На самом деле, конечно же, в маленькой мансарде на окраине, которую он снимал у злобной горбатой старухи, никто бывшего полицейского не ждал. Но Цуда хотел побыть один, потому что потерял много сил. Вполне вероятно, болезнь в самом деле перешла в него, или же — на что он надеялся — в фигурку сверчка, и недомогание лишь результат приложенных усилий.
Ковыляя по булыжной мостовой в направлении дома, Цуда вспоминал окончание истории Мацугумы: «Если теперь посмотреть на мужчин нашего времени, можно видеть, что тех, чей пульс похож на женский, стало очень много, тогда как настоящих мужчин почти не осталось. Поэтому в наши дни можно победить многих, почти не прилагая для этого усилий. То, что лишь немногие в состоянии умело отрубить голову, еще раз доказывает, что смелость мужчин пошла на убыль».
Русский царь мог послать свои полки на безоружную толпу, однако он не смог бы никому отрубить голову своей собственной рукой.
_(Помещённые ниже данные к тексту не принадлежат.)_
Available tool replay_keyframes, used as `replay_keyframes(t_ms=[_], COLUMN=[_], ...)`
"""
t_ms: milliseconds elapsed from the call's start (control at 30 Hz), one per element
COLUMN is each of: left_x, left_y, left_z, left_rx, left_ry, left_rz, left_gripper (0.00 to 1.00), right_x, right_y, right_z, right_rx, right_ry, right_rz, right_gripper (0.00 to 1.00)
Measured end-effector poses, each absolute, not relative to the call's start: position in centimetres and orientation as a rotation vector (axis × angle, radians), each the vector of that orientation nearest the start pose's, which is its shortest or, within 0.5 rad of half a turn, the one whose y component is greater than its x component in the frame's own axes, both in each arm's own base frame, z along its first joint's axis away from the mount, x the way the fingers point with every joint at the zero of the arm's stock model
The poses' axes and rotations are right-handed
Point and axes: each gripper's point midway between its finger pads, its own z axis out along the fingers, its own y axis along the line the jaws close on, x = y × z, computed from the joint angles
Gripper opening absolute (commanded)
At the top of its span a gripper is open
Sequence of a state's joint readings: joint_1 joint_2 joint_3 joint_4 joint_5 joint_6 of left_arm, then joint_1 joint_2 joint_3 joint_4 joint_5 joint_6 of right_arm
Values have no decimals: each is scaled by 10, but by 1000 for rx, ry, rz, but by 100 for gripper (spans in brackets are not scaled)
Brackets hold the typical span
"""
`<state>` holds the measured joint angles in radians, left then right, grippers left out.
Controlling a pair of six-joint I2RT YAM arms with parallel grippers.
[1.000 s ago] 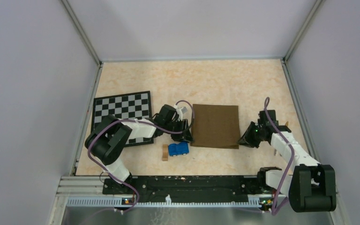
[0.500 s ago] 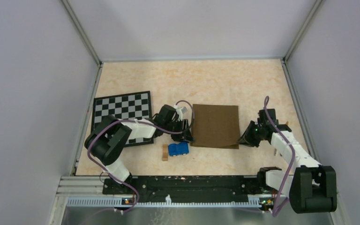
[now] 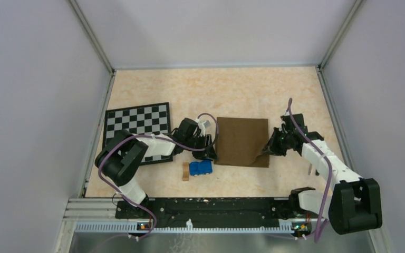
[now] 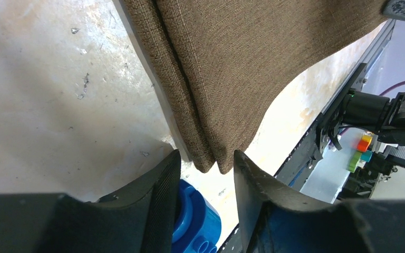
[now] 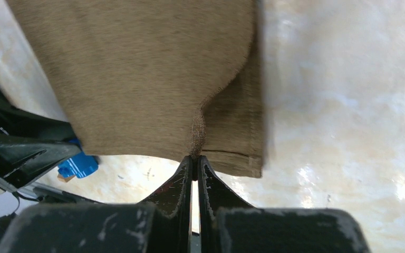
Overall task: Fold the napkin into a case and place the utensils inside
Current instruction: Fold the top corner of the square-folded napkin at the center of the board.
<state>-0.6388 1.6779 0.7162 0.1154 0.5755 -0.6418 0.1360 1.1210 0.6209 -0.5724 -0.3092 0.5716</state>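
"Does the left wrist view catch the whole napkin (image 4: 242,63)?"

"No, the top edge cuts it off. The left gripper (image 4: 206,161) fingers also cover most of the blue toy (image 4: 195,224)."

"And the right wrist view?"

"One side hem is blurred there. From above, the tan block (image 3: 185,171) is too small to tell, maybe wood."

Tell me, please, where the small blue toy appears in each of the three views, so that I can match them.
Top external: the blue toy lies below the napkin, off its lower left corner, with a wooden block on its left.
Left wrist: blue toy at the bottom edge, left of centre, under the napkin corner.
Right wrist: blue toy at the left, below the napkin edge.
Shared landmark: the brown napkin.
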Motion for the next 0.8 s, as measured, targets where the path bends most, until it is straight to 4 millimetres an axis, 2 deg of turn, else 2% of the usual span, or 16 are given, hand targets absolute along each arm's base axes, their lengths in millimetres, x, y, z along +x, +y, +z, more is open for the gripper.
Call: replay_keyframes(t_ms=[133, 267, 433, 533, 633, 800], left_x=[211, 211, 208, 207, 208, 207], left_y=[-303, -302, -300, -300, -300, -299], left_z=[32, 31, 27, 27, 25, 24], left_rx=[294, 295, 298, 298, 295, 292], left_ry=[2629, 2634, 2650, 2652, 2653, 2652], left_rz=[-1224, -1215, -1194, -1191, -1182, -1177], left_gripper=[48, 39, 34, 32, 29, 26], right_x=[227, 231, 240, 261, 290, 337], right_y=[121, 137, 177, 209, 233, 259], right_z=[76, 79, 78, 77, 80, 87], right_rx=[386, 299, 153, 87, 74, 99], right_ry=[2659, 2662, 2686, 2684, 2656, 2571], right_rz=[668, 703, 795, 878, 933, 1002], right_gripper=[0, 0, 0, 0, 0, 0])
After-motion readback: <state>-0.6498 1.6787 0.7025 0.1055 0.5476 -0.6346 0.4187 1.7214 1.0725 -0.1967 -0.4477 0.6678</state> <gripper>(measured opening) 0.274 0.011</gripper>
Не то чтобы сделать это умело — он вообще никогда не смог бы такое сделать.
А вот Ленин, со своей картавостью, торопливостью движений, словоохотливостью — смог бы.
И Ленин их отрубит, и не одну, понял Цуда. А значит, он выбрал правильную сторону. Старик был бы доволен.
Слуги нашлись очень быстро, и весьма толковые. Хайле, негр из племени мангаля, скверно, но бойко говорящий по-французски, был взят как переводчик. Харарит Абдулайе, знающий лишь несколько французских слов, имел своего собственного мула, как начальник каравана. Остальные были просто черномазыми бродягами, но в качестве охранников и помощников в дороге вполне годились. Тем не менее для пущей уверенности необходимо было записать нанятых и их поручителей у городского судьи, к которому Гумилев и отправился.
На террасе дома, выходящей на довольно обширный двор, сидел, поджав под себя ноги, статный абиссинец, главный судья, окруженный помощниками и просто друзьями, которые от скуки пришли посмотреть на тяжбы в порядке развлечения. Шагах в пяти перед судьей на земле лежало бревно, за которое не должны были переступать тяжущиеся даже в пылу защиты или обвинения.
По всему двору толпились любопытные — слушалось дело между абиссинцем и арабом; первый взял у второго мула, мул подох, хозяин в итоге требовал уплаты, а абиссинец доказывал, что мул был больной. Оба клялись смертью Менелика, как это принято в Абиссинии.